[Work task]: Give the number of lines in this listing that contain the word "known", and nothing else.

[Given material]:
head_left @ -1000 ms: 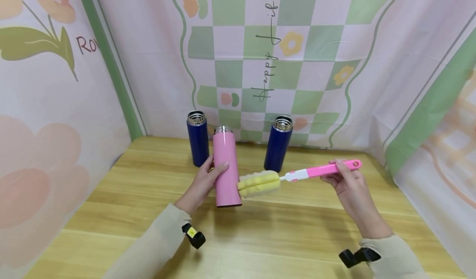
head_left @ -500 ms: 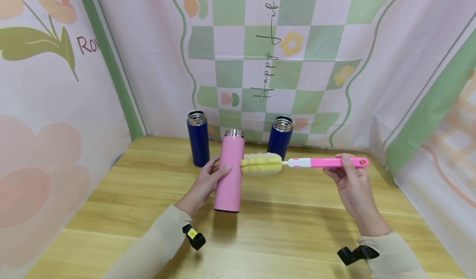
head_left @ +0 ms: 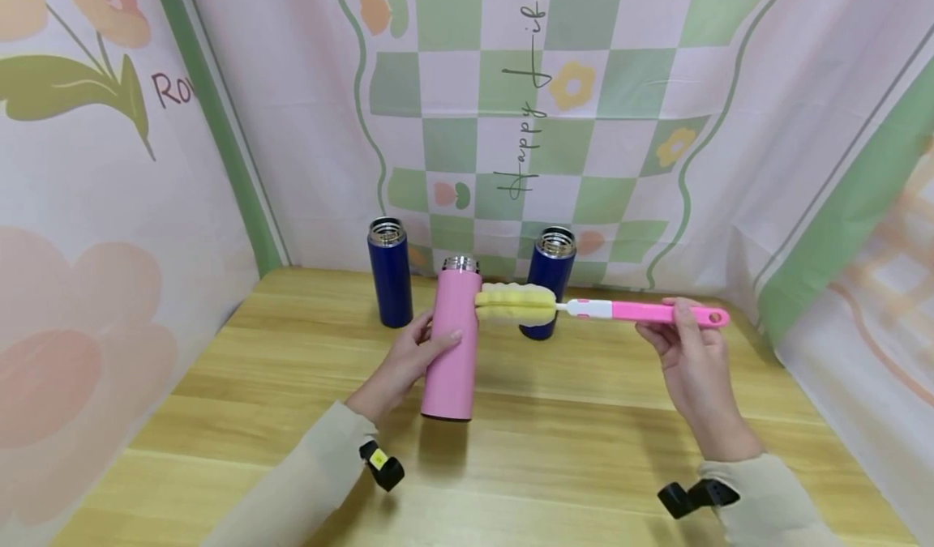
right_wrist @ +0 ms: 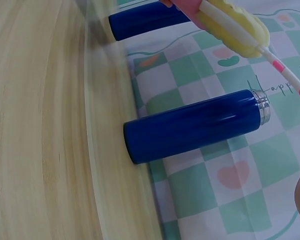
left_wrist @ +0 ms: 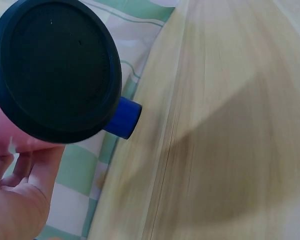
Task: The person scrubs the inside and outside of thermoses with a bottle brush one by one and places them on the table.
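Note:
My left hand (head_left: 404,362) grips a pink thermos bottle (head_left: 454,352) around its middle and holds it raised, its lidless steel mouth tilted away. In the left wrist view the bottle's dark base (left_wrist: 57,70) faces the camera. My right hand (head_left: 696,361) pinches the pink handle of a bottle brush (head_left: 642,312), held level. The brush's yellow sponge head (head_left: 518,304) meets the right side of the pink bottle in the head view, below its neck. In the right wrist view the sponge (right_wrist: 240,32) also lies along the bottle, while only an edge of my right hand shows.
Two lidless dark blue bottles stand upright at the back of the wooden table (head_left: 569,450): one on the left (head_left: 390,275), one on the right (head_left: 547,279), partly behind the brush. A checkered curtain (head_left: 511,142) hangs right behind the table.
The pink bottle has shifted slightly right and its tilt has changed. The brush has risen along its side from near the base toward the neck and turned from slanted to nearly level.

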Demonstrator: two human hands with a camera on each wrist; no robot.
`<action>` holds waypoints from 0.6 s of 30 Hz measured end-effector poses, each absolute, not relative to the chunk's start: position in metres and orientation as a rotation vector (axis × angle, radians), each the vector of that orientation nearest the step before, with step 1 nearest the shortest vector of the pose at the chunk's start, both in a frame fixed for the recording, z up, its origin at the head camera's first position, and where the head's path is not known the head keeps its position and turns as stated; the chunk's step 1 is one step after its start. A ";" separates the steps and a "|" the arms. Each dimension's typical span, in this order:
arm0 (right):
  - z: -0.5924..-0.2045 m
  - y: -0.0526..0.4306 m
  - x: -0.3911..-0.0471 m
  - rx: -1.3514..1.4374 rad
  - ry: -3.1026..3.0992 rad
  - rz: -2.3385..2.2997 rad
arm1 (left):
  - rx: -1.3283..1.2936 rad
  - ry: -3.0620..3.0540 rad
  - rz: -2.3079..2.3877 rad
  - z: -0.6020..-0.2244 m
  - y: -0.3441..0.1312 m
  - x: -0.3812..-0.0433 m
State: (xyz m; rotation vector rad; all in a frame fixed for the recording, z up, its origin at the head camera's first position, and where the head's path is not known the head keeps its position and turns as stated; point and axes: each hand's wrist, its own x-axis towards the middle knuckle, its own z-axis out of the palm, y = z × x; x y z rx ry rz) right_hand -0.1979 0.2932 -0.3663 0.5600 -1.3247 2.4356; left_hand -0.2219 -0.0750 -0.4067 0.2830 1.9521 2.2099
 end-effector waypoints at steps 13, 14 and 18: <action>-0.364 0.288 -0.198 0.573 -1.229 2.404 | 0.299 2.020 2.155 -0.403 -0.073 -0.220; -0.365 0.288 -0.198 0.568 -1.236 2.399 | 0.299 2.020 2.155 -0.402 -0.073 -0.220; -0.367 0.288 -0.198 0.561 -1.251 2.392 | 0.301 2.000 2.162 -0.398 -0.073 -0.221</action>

[Exercise answer]: 2